* _WORK TASK_
The lines to copy from the data below are those that hold the string "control".

- Opening Delimiter -

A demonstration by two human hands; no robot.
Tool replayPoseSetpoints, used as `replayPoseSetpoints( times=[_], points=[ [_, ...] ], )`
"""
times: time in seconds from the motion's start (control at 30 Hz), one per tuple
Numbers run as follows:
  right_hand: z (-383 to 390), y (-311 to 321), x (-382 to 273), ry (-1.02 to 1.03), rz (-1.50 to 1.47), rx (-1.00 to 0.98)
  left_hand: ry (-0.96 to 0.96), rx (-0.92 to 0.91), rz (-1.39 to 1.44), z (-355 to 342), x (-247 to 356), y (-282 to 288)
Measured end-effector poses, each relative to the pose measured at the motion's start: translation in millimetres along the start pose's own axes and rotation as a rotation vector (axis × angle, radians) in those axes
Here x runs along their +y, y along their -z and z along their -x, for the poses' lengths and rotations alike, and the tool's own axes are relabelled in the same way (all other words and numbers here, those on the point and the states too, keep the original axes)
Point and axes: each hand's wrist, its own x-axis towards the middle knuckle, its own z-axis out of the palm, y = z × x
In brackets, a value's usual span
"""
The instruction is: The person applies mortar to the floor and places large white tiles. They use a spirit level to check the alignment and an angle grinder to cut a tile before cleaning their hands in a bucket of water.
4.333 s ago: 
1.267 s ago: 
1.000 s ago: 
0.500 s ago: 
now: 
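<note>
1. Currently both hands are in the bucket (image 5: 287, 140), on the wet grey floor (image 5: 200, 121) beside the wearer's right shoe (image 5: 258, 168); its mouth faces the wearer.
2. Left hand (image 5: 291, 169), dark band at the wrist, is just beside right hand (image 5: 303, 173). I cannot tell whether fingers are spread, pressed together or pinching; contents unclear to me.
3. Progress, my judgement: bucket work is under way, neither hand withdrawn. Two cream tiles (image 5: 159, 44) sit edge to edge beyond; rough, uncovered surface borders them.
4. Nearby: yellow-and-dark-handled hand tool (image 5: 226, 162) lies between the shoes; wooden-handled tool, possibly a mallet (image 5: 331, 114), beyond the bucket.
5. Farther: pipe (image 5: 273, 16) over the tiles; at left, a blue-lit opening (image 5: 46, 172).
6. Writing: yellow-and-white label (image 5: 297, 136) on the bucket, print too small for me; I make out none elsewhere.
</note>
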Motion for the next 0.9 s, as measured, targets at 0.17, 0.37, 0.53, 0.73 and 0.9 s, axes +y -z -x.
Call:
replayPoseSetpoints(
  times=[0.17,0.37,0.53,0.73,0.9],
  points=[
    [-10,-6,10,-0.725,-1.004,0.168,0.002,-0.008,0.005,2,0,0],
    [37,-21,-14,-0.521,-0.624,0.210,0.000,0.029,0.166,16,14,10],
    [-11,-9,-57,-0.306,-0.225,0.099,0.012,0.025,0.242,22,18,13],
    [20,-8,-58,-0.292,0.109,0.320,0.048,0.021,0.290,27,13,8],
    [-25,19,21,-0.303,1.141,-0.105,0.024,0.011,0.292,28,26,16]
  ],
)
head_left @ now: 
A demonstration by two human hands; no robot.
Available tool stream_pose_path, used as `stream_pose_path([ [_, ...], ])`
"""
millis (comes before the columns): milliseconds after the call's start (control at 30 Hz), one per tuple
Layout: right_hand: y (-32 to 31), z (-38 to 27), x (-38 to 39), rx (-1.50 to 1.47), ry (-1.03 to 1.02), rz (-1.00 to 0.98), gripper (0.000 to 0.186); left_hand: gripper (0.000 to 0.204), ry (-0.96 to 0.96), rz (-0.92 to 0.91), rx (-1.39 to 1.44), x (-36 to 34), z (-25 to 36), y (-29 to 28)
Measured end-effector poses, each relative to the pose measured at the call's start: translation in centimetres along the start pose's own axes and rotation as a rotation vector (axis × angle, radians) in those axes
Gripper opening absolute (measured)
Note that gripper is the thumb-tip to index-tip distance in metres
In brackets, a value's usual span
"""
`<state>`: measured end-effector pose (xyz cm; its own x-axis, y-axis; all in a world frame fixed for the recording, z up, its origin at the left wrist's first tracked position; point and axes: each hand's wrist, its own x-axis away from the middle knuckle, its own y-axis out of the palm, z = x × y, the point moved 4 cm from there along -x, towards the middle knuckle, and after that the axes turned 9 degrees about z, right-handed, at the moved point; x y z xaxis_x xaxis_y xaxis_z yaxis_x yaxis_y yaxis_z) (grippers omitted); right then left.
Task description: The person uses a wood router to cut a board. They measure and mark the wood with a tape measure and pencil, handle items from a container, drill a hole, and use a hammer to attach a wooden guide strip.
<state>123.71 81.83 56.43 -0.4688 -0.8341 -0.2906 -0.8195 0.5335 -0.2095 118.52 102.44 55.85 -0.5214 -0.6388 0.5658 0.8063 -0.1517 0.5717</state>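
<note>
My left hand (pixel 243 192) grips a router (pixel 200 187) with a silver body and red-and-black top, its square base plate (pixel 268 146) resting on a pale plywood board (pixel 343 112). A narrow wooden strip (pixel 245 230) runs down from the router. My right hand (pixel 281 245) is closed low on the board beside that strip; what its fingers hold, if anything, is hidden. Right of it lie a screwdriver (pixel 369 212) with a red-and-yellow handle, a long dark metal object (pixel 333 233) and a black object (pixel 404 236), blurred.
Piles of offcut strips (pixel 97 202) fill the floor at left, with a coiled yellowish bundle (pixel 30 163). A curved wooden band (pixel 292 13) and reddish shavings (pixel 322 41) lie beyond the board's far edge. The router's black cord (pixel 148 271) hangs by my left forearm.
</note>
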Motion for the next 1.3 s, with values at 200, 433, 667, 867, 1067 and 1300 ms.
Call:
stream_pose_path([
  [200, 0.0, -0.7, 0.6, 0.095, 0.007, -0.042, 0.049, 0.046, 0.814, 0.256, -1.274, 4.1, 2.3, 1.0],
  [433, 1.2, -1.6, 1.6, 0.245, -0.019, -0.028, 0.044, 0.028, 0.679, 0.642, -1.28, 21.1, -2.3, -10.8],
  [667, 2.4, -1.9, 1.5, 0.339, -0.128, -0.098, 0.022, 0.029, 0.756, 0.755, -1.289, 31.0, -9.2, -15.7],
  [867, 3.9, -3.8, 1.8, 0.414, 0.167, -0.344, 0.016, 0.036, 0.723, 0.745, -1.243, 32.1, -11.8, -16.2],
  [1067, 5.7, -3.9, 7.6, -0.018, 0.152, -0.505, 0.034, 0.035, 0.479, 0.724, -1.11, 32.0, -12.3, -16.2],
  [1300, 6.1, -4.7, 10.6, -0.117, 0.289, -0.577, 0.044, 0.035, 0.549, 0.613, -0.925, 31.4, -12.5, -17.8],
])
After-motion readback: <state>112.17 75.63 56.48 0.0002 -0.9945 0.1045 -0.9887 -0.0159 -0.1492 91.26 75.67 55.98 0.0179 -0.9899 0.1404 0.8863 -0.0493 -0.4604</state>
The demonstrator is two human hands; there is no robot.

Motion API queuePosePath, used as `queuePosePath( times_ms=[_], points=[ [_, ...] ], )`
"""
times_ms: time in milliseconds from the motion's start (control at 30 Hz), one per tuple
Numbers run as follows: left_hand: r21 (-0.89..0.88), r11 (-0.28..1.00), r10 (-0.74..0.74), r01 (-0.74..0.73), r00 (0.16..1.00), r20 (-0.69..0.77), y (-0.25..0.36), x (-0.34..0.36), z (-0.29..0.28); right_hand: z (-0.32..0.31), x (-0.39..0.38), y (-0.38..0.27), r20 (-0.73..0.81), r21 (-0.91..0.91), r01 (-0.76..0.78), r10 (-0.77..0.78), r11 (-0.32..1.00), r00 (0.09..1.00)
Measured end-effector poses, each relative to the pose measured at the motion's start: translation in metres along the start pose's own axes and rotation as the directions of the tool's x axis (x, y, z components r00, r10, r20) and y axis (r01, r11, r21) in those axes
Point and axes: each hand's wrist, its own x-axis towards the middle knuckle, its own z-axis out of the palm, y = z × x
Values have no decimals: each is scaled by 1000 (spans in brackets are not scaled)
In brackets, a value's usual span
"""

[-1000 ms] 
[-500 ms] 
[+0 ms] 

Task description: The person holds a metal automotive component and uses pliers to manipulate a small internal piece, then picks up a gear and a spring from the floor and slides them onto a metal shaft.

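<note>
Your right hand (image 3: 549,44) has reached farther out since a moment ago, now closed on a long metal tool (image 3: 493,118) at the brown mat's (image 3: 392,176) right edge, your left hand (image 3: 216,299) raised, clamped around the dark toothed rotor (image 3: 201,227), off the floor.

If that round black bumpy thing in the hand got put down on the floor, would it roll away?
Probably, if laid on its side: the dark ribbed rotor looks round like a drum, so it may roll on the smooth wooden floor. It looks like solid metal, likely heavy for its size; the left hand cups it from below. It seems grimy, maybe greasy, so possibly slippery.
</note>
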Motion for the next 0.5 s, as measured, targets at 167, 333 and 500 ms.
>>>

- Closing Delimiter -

* _SOLVED EXERCISE_
times: time in seconds from the motion's start (control at 30 Hz), one per tuple
millis (comes before the columns): milliseconds after the call's start (control at 30 Hz), one per tuple
times_ms: time in milliseconds from the motion's start (control at 30 Hz), one per tuple

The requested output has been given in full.